(HOW TO COMPLETE THIS TASK): Retrieve all lines below that have the string "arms".

⁂

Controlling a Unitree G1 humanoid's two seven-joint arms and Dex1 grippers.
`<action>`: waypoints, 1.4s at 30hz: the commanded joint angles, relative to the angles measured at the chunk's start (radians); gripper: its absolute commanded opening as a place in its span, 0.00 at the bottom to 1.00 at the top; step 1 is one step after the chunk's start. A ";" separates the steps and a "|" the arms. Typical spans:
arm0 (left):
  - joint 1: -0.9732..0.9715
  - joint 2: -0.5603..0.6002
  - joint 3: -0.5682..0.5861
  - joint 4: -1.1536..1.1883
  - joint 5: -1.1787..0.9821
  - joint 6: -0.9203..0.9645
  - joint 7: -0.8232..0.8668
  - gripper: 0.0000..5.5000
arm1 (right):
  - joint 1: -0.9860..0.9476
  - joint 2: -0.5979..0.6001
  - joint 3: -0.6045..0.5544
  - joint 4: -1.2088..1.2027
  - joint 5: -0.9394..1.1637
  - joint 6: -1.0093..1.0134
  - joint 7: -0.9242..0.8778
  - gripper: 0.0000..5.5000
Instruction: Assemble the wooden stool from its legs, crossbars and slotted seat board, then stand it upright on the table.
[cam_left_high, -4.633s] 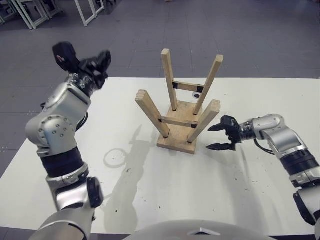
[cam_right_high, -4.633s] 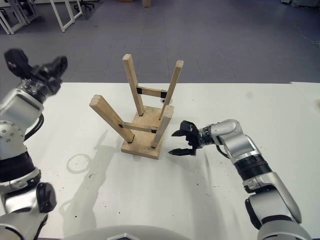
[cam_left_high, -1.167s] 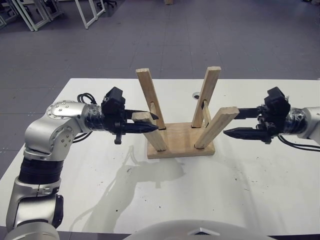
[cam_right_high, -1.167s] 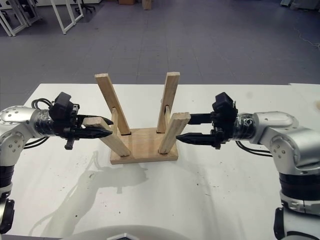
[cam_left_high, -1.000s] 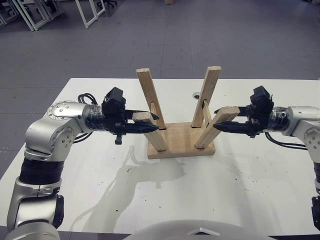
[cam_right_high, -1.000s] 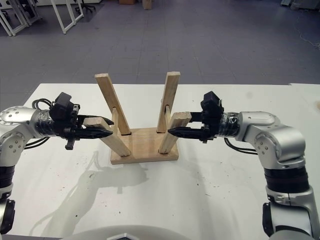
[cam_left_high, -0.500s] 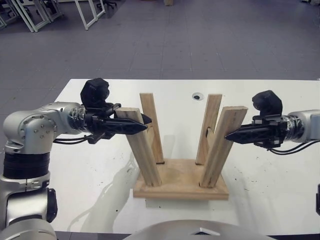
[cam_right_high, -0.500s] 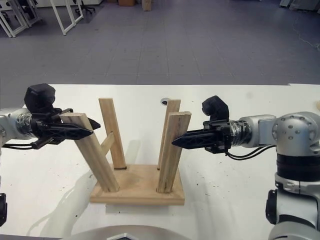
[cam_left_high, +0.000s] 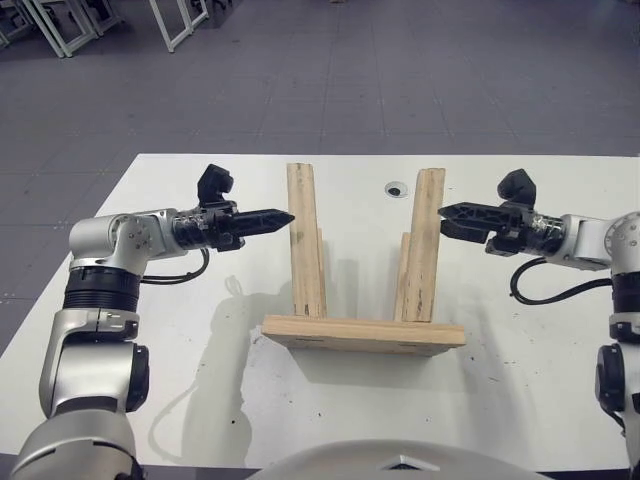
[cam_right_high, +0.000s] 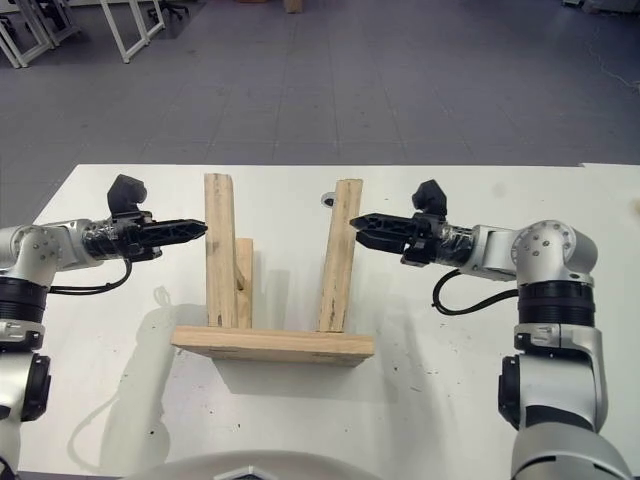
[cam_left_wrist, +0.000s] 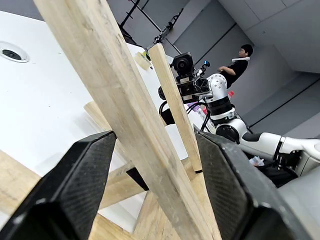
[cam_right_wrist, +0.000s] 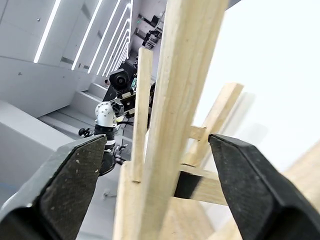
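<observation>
The assembled wooden stool lies tipped, its seat board (cam_left_high: 363, 333) edge-on nearest me and apparently resting on the white table (cam_left_high: 550, 400). The legs point away from me. My left gripper (cam_left_high: 285, 215) is at the outer side of the left leg (cam_left_high: 305, 240), near its free end. My right gripper (cam_left_high: 445, 215) is level with it, at the outer side of the right leg (cam_left_high: 422, 245). In the left wrist view the leg (cam_left_wrist: 125, 115) runs between spread fingers (cam_left_wrist: 75, 195). The right wrist view shows the same, with gaps beside the leg (cam_right_wrist: 180, 100). Both grippers are open.
A round cable hole (cam_left_high: 397, 187) sits in the table behind the stool. Cables loop beside the left arm (cam_left_high: 170, 275) and the right arm (cam_left_high: 550, 290). The table's far edge is just past the legs' ends, with grey floor beyond.
The stool has tipped, its legs swinging away from me until the seat board shows edge-on. Both grippers moved away with the leg ends. Their tips, which lay across the legs, are now at the outer edges.
</observation>
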 joint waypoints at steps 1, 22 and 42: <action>-0.017 0.037 0.065 0.003 0.014 -0.007 -0.023 0.53 | -0.015 -0.057 0.007 0.058 -0.087 -0.069 0.061 0.68; 0.763 0.201 0.095 -0.867 0.352 -0.534 0.072 0.53 | 0.717 -0.255 0.093 -0.842 -0.442 -0.727 0.209 0.68; 0.507 0.107 0.004 -0.820 0.136 -0.261 0.105 0.34 | 0.526 -0.161 0.122 -0.874 -0.191 -0.410 0.163 0.32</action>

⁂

(RESPONSE BELOW):
Controlling a Unitree G1 humanoid's two seven-joint arms and Dex1 grippers.
`<action>`: waypoints, 1.4s at 30hz: the commanded joint angles, relative to the angles measured at the chunk's start (radians); gripper: its absolute commanded opening as a place in its span, 0.00 at the bottom to 1.00 at the top; step 1 is one step after the chunk's start. A ";" separates the steps and a "|" the arms. Typical spans:

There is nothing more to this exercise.